No reply. The man, quite close, looks over Chris’s shoulder. Chris steps back, expecting to see someone. There’s no one, and he realises he’s being shooed away from the door. The man is definitely not a rugby player, but a boxer. Chris hands him the crate of beer.
‘Praise be,’ says the man.
‘I’ve come for some advice.’
The man turns to go inside and Chris follows. The man stops and Chris stops.
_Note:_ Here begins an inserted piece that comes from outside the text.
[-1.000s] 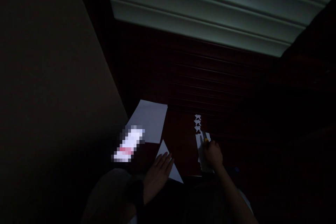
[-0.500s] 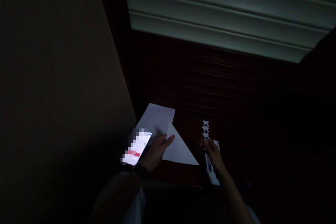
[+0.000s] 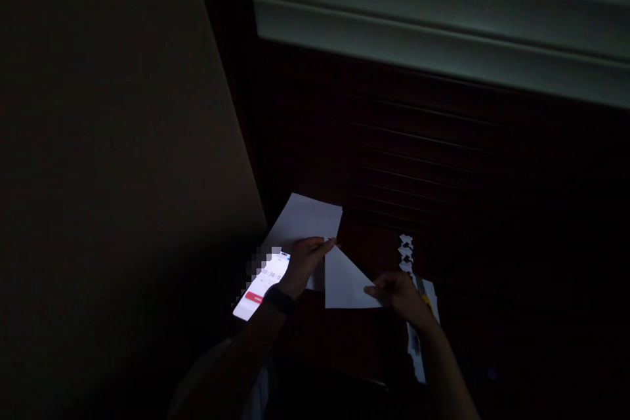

He turns his head sideways, showing the long beak of his nose, the broadness of his shoulders and the thickness of his neck, tipped by tattooed wings that Chris guesses belong to the Beast of Revelations. All the while, the same bemused expression in his eyes. He continues into the house and turns into the lounge, Chris a few steps behind in case he stops suddenly again. Another skinhead sits at the end of a brown vinyl couch with a cup of tea and a cigarette. Under his hard face and weight-sculpted frame Chris senses an angry and confused child. There is a large hole in his sock through which Chris glimpses black painted toenails, before the man moves his foot. Or are the nails bruised? The smell of fishbone stew, cigarette smoke and onions permeates the house. The man on the couch glares at Chris as he draws on his cigarette. Probably has me pegged as a prospect, he thinks, the next in line for ritual and improvised humiliation. Two men are behind him now. The man who opened the door stands in the corner in front of the TV, places the crate of beer between his feet, pops one of the bottles with his lighter and hands it to the man on the couch. ‘Praise be,’ says the benefactor. The man pops another beer, straightens up from his fighter’s crouch, tips his head back and drains half the bottle, revealing his powerful biceps and chest as he does so. He has the room’s full attention. Back in his fighter’s hunch, he regards with his puzzled eyes the men standing behind Chris.